Rohan Thambrahalli, chief executive officer of UpstartWorks, explains how direct fulfillment can serve as a valuable alternative to traditional means of shipping online purchases to customers, especially with the coming of the peak shopping season.
Weeks before the official start of the holiday shopping season, Amazon.com’s giant fulfillment centers are already filling up. To avoid bottlenecks, the company is setting up some vendors for direct fulfillment. But the model isn’t necessarily going to be easy to put into place. The coronavirus pandemic is straining supply chains, making it difficult to meet delivery targets regardless of how the orders are being moved.
Direct fulfillment is about getting product to the end user with the greatest possible speed and least amount of friction, Thambrahalli says.
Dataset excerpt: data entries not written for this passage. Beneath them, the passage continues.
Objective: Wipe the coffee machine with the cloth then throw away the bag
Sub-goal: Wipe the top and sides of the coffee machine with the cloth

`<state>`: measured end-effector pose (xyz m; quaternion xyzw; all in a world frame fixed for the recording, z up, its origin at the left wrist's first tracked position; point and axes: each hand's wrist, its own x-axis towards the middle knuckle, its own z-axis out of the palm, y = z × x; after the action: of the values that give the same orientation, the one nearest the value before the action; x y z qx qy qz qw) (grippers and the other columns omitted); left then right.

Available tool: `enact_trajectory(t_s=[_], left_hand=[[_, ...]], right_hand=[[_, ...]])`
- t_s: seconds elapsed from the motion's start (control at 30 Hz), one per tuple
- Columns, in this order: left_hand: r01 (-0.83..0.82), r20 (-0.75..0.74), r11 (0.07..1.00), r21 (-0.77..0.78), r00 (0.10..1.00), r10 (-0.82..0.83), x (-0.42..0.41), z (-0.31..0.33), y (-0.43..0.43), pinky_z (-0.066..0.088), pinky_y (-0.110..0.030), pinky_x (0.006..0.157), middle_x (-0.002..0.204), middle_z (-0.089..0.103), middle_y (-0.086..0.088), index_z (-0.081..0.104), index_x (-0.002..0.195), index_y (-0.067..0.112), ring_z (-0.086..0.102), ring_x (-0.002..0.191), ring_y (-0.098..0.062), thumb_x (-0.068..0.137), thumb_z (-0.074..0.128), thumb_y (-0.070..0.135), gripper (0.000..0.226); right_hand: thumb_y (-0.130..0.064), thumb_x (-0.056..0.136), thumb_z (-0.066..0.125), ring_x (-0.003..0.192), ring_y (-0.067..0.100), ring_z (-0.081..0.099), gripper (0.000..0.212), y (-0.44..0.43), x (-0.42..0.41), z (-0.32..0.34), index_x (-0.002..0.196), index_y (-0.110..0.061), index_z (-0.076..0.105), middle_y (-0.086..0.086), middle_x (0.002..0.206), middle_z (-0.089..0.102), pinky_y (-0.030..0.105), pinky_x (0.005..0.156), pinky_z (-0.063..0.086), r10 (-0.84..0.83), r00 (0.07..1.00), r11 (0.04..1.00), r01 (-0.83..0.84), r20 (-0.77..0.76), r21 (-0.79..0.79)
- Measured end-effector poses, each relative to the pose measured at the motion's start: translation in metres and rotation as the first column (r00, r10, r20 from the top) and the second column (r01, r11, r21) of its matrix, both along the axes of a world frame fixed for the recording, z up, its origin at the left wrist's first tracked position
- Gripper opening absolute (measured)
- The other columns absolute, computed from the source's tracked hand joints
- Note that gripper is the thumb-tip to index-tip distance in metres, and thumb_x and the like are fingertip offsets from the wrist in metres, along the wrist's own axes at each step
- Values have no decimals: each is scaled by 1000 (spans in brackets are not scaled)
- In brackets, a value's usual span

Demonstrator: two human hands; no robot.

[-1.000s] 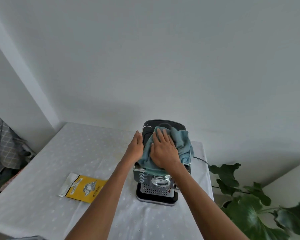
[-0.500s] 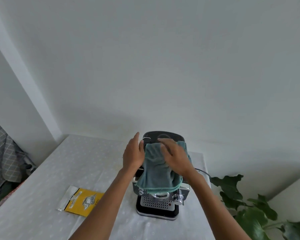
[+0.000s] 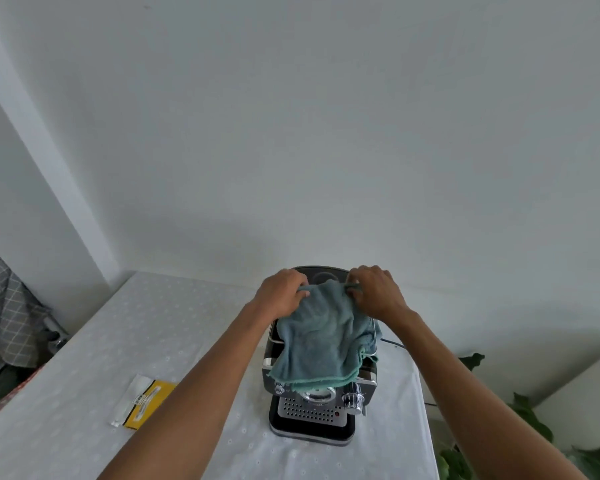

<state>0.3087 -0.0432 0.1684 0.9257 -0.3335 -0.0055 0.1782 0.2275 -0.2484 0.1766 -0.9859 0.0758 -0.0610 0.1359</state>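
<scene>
White surface (image 3: pixel 187 323) fills the lower left and centre of the frame. Machine (image 3: pixel 314 412) stands on it at lower centre, front panel toward the viewer. Teal cloth (image 3: pixel 321 341) is draped over the machine top, long axis running from the far edge toward the viewer, near hem hanging over the front panel. Left hand (image 3: pixel 281 296) and right hand (image 3: pixel 378 292), fingers curled, each grip a far corner of the cloth. Bag (image 3: pixel 149 400), yellow with a white end, lies flat at lower left, apart from the machine.

Matt terry cloth (image 3: pixel 321 341), glossy coffee machine (image 3: pixel 312 415)
</scene>
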Motion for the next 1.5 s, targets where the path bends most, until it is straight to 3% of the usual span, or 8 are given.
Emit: enact_trajectory(t_s=[0.2, 0.47, 0.6, 0.8, 1.0, 1.2, 1.33, 1.5], left_hand=[[-133, 150, 977, -169, 976, 158, 22, 47, 5, 39, -32, 67, 95, 66, -9, 59, 102, 12, 62, 87, -30, 101, 49, 32, 22], [-26, 321, 930, -366, 935, 152, 32, 117, 8, 43, -29, 61, 81, 69, 1, 64, 98, 17, 63, 74, -21, 98, 55, 29, 16], [10, 332, 899, -437, 931, 151, 4, 107, 22, 47, -30, 72, 91, 69, 5, 65, 101, 23, 61, 84, -14, 95, 58, 24, 10], [46, 115, 957, -286, 993, -13, -72, 8, 66, 51, -27, 76, 90, 70, 5, 71, 99, 24, 61, 81, -9, 90, 67, 19, 11], [127, 132, 964, -233, 986, -98, -97, -19, 83, 48, -27, 79, 92, 69, 12, 71, 99, 23, 58, 82, -6, 90, 67, 20, 10], [63, -141, 931, -359, 983, -120, -87, 3, 82, 42, -15, 90, 110, 67, 21, 70, 110, 29, 57, 102, 7, 94, 60, 36, 20], [-260, -189, 813, -520, 964, 187, -66, 1, 63, 49, -23, 87, 117, 68, 6, 64, 119, 18, 63, 107, -10, 102, 45, 33, 30], [-422, -482, 846, -326, 844, 236, -69, -25, 40, 46, -41, 98, 135, 57, -15, 38, 143, 13, 58, 119, -30, 103, 25, 48, 55]], right_hand=[[-17, 93, 57, 89, 38, 64, 11, -16, 19, 38, 103, -16, 62, 15, 97, 70, 34, 65, 43, -176, 965, 969, 135, 195, 207], [-11, 92, 52, 83, 23, 67, 30, -9, 6, 107, 103, -29, 73, -4, 91, 75, 34, 68, 55, -143, 871, 979, 57, 470, 194], [-10, 91, 56, 79, 19, 68, 29, 2, -29, 100, 103, -29, 74, -7, 87, 76, 34, 68, 56, -131, 827, 973, 0, 546, 233], [-14, 94, 64, 88, 23, 71, 18, 23, -107, -1, 101, -25, 76, -1, 96, 78, 36, 75, 56, 38, 972, 993, -63, 233, 97], [-15, 93, 66, 85, 14, 69, 15, 36, -135, -24, 99, -25, 76, -9, 94, 76, 35, 82, 57, 101, 971, 994, -107, 217, 16], [-37, 96, 60, 102, 2, 66, 34, 40, -113, -4, 128, -25, 66, -8, 122, 71, 32, 96, 55, 53, 985, 944, -103, 162, 315], [-48, 103, 42, 145, 26, 36, 59, 65, -56, -12, 152, -16, 37, 10, 159, 35, 41, 117, 34, -41, 995, 952, 11, 91, 305], [-51, 105, 24, 155, 31, 3, 69, 79, -14, -36, 160, -14, 6, 18, 167, -3, 42, 125, 3, -106, 988, 973, 126, -108, 194]])
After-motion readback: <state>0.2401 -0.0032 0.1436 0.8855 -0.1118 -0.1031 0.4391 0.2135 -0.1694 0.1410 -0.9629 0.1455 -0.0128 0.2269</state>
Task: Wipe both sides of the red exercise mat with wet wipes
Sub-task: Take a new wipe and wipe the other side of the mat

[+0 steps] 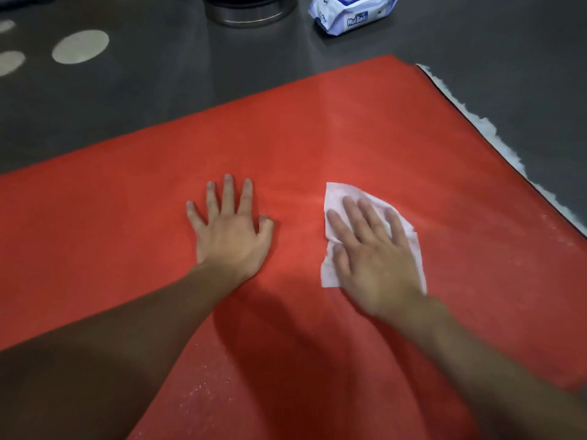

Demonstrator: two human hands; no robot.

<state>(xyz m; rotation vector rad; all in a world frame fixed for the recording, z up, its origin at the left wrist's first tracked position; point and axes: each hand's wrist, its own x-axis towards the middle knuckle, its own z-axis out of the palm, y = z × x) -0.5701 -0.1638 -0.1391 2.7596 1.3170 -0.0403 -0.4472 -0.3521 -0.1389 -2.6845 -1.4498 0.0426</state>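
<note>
A dark grey floor (158,100) carries the red mat (127,233), spread flat under both hands. The left hand (230,236) lies palm-down on the mat, fingers straight and spread, holding nothing. Just right of it, the right hand (371,258) presses a white wipe (341,193) flat with straight fingers. Well beyond the hands lie a pack of wipes (352,12) and a round metal pot (244,9).

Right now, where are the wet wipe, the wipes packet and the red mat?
wet wipe (339,198): head view, its bare top corner.
wipes packet (352,14): head view, its printed front.
red mat (286,138): head view, bare far half.
</note>
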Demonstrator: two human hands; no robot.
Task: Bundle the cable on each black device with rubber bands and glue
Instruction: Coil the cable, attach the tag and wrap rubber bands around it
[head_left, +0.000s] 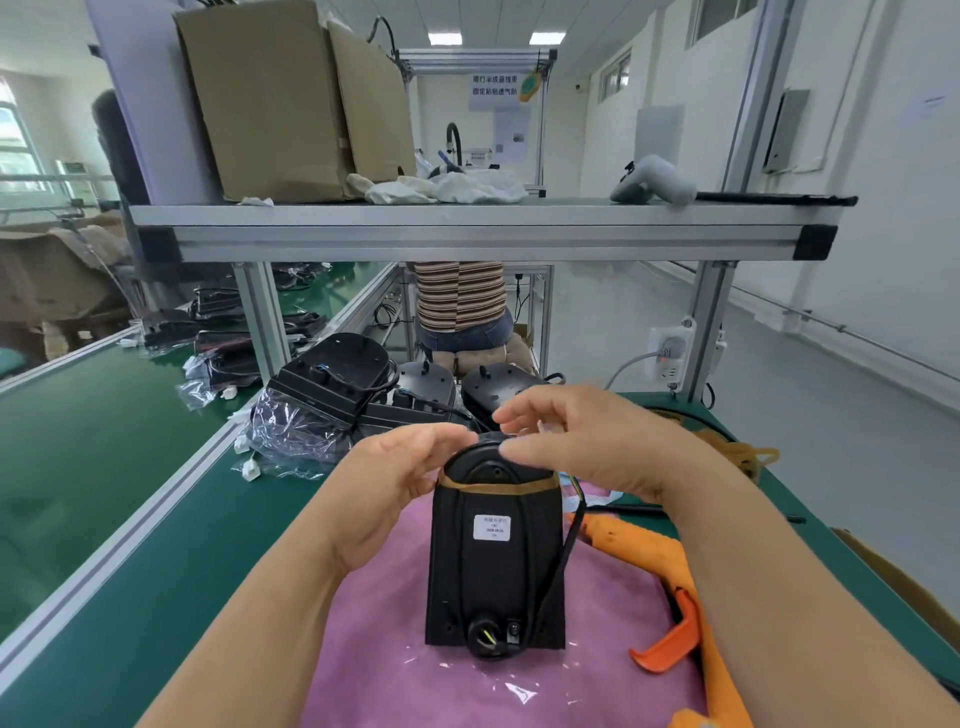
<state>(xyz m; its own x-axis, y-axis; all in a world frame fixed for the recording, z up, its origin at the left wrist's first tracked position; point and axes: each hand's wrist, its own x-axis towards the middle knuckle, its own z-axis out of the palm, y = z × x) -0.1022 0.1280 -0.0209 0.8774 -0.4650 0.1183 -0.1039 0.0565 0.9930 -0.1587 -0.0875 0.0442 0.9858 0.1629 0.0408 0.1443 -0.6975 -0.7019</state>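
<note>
— One black device (493, 561) stands on the pink cloth (374, 649) on the worktop (104, 467), its cable (569, 540) hanging loose down the right side.
— How will it handle?
— Hard shell, probably light and slick; the cable looks stiff and springy. Take the shell by its sides, below the tan rubber band (496, 488) across its shoulders.
— And each grip?
— The left hand (395, 483) wraps the top left corner. The right hand (587, 441) curls over the top; whether it pinches anything, I cannot tell. Beyond lie more devices (332, 384).
</note>
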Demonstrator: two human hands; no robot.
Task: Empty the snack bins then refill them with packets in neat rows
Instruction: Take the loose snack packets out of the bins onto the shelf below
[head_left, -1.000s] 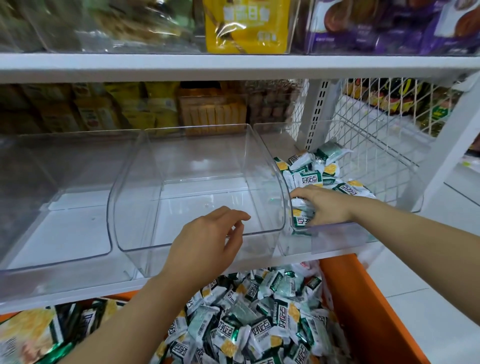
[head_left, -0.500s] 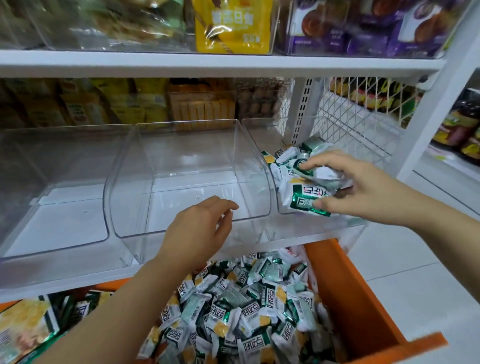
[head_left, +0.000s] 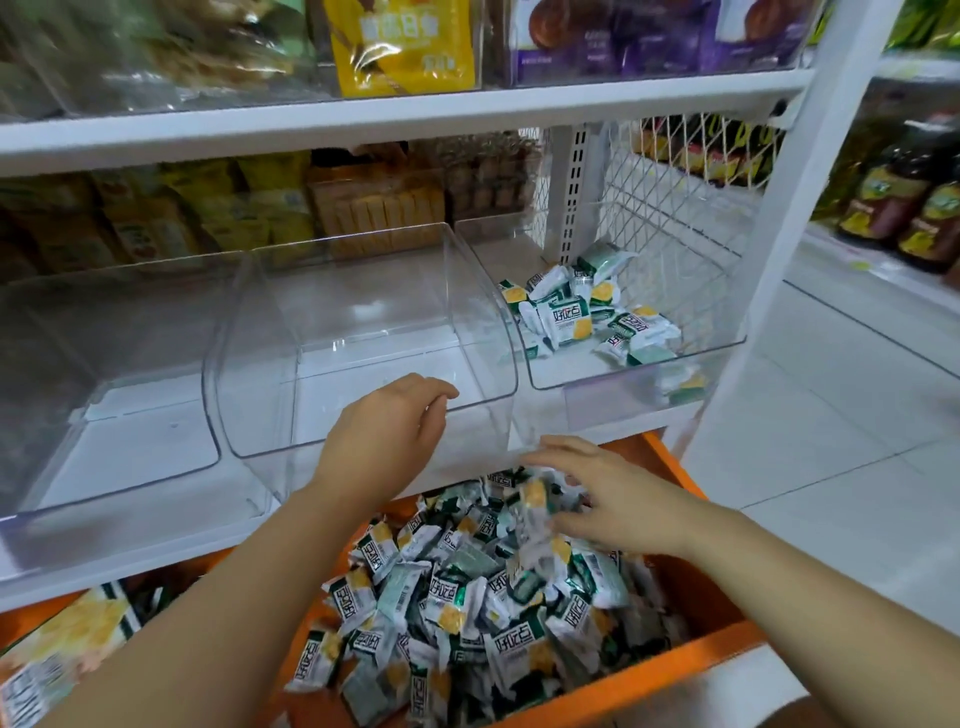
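Observation:
Three clear plastic bins stand side by side on the white shelf. The left bin (head_left: 104, 332) and the middle bin (head_left: 363, 291) hold nothing. The right bin (head_left: 717, 345) holds several green-and-white snack packets (head_left: 563, 317). My left hand (head_left: 384, 434) rests with loosely curled fingers at the front lip of the middle bin and holds nothing. Below the shelf an orange crate (head_left: 691, 652) is heaped with the same packets (head_left: 467, 597). My right hand (head_left: 602, 493) hovers with spread fingers over the top of that heap, where blurred packets are dropping from it.
A large yellow-and-green snack bag (head_left: 62, 644) lies at the crate's left end. The shelf above carries a yellow bag (head_left: 400, 41) and purple boxes (head_left: 649, 36). A white wire mesh panel (head_left: 670, 197) closes the shelf's right side. Bottles (head_left: 893, 208) stand on a far shelf.
My right hand carried a handful of packets out of the right bin, moved down over the orange crate and opened, letting them drop. My left hand stayed at the middle bin.

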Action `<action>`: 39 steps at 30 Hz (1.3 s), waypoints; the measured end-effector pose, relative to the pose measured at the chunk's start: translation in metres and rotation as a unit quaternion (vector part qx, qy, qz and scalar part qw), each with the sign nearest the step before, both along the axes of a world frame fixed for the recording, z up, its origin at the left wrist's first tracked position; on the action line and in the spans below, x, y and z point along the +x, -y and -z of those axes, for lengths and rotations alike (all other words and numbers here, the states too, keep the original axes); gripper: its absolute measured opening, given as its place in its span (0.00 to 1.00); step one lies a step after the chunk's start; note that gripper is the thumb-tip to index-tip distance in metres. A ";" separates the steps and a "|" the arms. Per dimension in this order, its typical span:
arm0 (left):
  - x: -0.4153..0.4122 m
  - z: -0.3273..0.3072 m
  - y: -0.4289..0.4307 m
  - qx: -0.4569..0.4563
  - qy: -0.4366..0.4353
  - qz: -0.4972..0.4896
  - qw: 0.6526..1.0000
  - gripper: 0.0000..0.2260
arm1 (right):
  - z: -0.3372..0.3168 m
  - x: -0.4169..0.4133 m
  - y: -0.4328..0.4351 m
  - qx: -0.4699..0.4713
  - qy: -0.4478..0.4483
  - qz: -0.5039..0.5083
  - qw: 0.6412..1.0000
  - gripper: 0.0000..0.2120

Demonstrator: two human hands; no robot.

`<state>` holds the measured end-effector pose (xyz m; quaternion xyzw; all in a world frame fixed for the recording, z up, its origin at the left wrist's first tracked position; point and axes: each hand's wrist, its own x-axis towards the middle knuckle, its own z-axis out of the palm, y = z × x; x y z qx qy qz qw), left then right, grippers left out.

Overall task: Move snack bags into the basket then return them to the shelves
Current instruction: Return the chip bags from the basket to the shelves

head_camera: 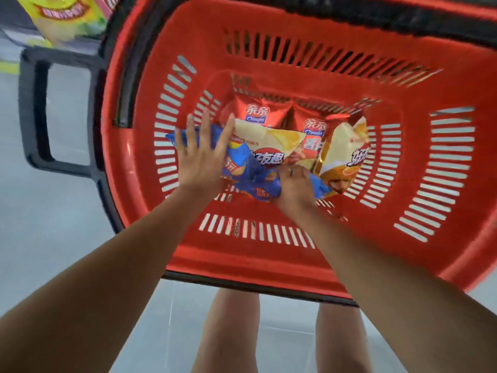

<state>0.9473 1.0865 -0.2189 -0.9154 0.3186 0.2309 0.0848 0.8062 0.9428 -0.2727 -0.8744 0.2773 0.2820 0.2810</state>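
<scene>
A red slotted basket (269,257) stands on the floor below me, with several snack bags at its bottom. Two red bags (255,114) lie at the far side, a cream bag (269,141) and an orange-and-cream bag (347,157) in front of them. A blue chip bag (252,179) lies nearest me. My left hand (201,154) is spread flat, fingers apart, over the blue bag's left end. My right hand (294,184) is closed on the blue bag's right part.
The basket's black handle (40,111) folds out to the left over the grey floor. A yellow snack bag (67,17) shows blurred at the top left. My bare legs (228,332) stand just behind the basket's near rim.
</scene>
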 end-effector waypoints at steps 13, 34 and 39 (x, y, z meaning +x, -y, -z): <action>0.025 -0.062 0.027 -0.004 -0.056 -0.006 0.998 0.35 | -0.086 -0.031 0.066 0.118 0.050 0.206 0.970 0.20; -0.008 -0.487 0.030 -0.180 0.100 0.029 0.978 0.33 | -0.524 -0.063 0.099 0.137 0.327 0.298 0.886 0.31; -0.020 -0.562 0.031 -0.194 0.168 0.092 0.962 0.35 | -0.600 -0.072 0.095 0.143 0.394 0.307 0.855 0.24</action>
In some cases, the manufacturer is set to execute that strategy. In others, the job might be better handled by the retailer, treating its stores as fulfillment centers. The problem, says Thambrahalli, is that while consumer products brands are set up to enhance the customer experience, their supply chains often aren’t.
With an eye toward avoiding shortages and stockouts in periods of high demand, manufacturers, retailers and distributors find themselves having to hold more backup inventory at multiple locations. “We always recommend that they have both an in-dock and direct-fulfillment inventory feed,” says Thambrahalli. No one fulfillment technique is guaranteed to meet all the needs of demanding customers. Sellers must acquire intimate knowledge of every buyer, and be able to meet individual requirements for product and delivery times. In some cases, that might require assessing an additional charge for rapid service.
Many of the changes in order fulfillment that were triggered by the pandemic are likely to be permanent, Thambrahalli predicts. “They were going to happen anyway,” he adds. “COVID-19 has accelerated them.”